Activity: Write all of the entries out again exactly, but not the images.

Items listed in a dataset
################
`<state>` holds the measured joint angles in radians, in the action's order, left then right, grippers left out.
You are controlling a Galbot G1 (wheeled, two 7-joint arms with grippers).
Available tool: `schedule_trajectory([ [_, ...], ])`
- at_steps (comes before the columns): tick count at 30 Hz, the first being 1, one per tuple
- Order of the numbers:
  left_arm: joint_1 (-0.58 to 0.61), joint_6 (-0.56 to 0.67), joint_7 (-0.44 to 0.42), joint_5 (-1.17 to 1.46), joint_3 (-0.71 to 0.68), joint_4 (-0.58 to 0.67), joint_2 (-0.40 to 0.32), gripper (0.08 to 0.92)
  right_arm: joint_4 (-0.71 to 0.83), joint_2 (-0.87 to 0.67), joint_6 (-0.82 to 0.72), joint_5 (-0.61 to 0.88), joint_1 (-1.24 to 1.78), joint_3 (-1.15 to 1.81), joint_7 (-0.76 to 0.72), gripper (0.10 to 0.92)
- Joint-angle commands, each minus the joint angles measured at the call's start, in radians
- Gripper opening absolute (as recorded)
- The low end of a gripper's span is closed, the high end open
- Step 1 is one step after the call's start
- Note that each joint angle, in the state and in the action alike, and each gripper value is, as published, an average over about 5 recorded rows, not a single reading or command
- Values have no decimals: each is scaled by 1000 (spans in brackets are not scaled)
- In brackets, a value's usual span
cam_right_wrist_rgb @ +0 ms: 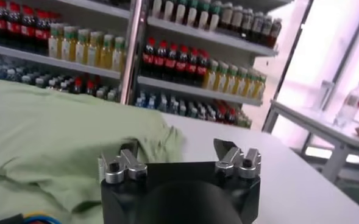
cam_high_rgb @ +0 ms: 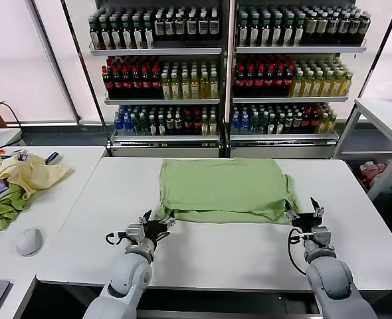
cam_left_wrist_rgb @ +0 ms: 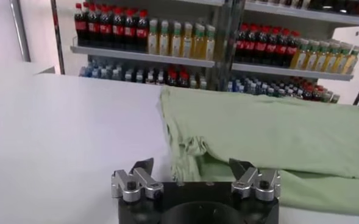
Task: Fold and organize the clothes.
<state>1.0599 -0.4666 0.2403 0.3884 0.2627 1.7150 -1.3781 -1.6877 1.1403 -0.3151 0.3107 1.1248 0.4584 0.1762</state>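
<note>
The light green polo shirt lies folded flat on the white table, its print hidden. My left gripper is open and empty at the shirt's near left corner, just off the cloth. My right gripper is open and empty at the near right corner, beside the bunched sleeve. In the left wrist view the shirt spreads beyond my open left gripper. In the right wrist view the shirt lies to one side of my open right gripper.
A pale yellow garment and darker olive-green cloth lie on the side table at left, with a white mouse. Shelves of bottles stand behind the table. Another white table is at the far right.
</note>
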Motion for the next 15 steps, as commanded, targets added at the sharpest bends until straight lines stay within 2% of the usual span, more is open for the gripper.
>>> schedule_trajectory([
  [1, -18, -10, 6, -21, -10, -64, -1, 719, 25, 3, -118, 117, -7, -6, 16, 801],
  [9, -29, -32, 6, -13, -11, -95, -3, 486, 35, 13, -150, 135, -7, -27, 23, 587],
  [15, -20, -72, 4, 3, -12, -74, 7, 312, 2, 6, -145, 134, 24, -24, 18, 414],
])
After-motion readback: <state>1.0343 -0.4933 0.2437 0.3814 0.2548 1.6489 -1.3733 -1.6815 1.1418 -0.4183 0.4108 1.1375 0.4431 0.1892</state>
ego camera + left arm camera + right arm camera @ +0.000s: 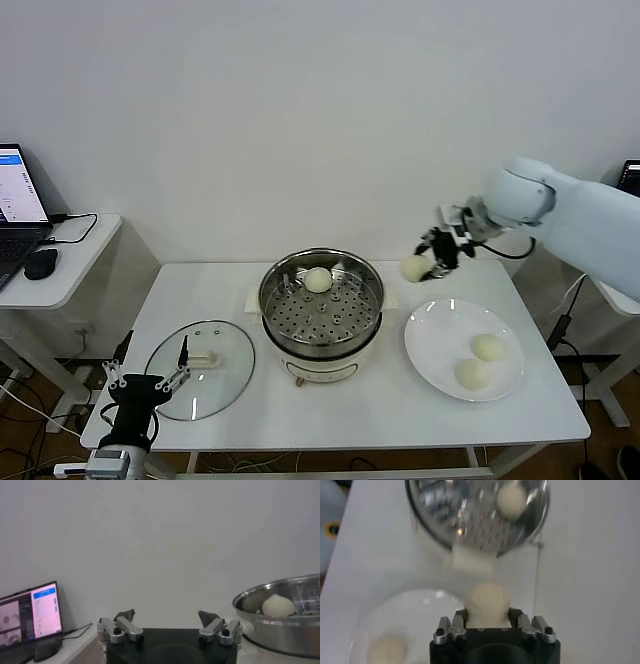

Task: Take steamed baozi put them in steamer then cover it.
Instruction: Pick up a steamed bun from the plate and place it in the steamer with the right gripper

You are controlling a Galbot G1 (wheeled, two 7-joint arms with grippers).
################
Answer box:
`<state>` holds the measured joint angles in radians, in the action's order, left then right, grippers left out.
You are controlling a Galbot G1 (wheeled, two 7-joint arms with grippers).
Available tool: `schedule_trajectory([ [_, ...], ])`
- at_steps (comes before the columns): tick count at 30 Hz, the first being 1, one per tuple
- Order of the numbers:
  left_arm: joint_1 (-0.58 to 0.61), joint_6 (-0.56 to 0.67), joint_7 (-0.44 to 0.42), joint_5 (-1.17 to 1.46), joint_3 (-0.71 to 0.68), joint_4 (-0.58 to 0.67), joint_2 (-0.40 to 0.32), gripper (0.08 to 0.92)
  right_arm: joint_4 (-0.71 to 0.83), joint_2 (-0.87 to 0.67), joint_6 (-0.82 to 0.72), joint_5 (-0.61 to 0.88), joint_1 (-1.24 to 1.78), joint_3 (-1.15 to 1.81), joint_7 (-0.76 to 0.72), gripper (0.10 to 0.92)
- Joint-angle commands, each minus the joint angles measured at the call's start, in radians
- Gripper opening absolute (as recorded)
- The low end of a gripper's span is closed, the high end open
- Step 1 is one step after the call's start
- Note that each joint angle, in the state and in the action alike, and each gripper value is, as published, an average over about 5 recorded rows, not a single reading or command
- Values have no decimals: each is scaled by 1000 (spans in brackets are not scaled)
- In brackets, a value's usual span
cam_right_wrist_rgb @ +0 ms: 
cam_high_rgb @ +0 ms: 
cam_left_wrist_rgb @ +0 ms: 
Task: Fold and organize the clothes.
<state>1.0599 -0.4666 0.2403 0.3884 0.2627 1.7150 -1.3781 -1.6877 1.1403 -0.3151 0.3107 1.1248 0.4584 0.1762</state>
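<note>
The light green polo shirt lies folded flat on the white table, its print hidden. My left gripper is open and empty at the shirt's near left corner, just off the cloth. My right gripper is open and empty at the near right corner, beside the bunched sleeve. In the left wrist view the shirt spreads beyond my open left gripper. In the right wrist view the shirt lies to one side of my open right gripper.
A pale yellow garment and darker olive-green cloth lie on the side table at left, with a white mouse. Shelves of bottles stand behind the table. Another white table is at the far right.
</note>
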Motion for the next 15 steps, as commanded, targets added at the sharpest bends until straight lines stay within 2% of the usual span, more is open for the gripper.
>>> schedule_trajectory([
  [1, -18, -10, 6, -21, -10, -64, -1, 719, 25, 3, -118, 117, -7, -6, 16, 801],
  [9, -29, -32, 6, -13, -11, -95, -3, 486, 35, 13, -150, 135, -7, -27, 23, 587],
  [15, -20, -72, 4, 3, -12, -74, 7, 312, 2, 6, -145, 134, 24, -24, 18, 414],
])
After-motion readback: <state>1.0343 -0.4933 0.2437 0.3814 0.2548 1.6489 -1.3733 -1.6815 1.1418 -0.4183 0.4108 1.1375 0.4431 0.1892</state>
ego camera + left arm camera + right arm camera @ +0.000s: 

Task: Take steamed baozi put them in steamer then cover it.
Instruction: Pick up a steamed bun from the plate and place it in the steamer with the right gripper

You are controlling a Galbot G1 (wheeled, two 7-joint arms with grippers).

This output is complete as it stands.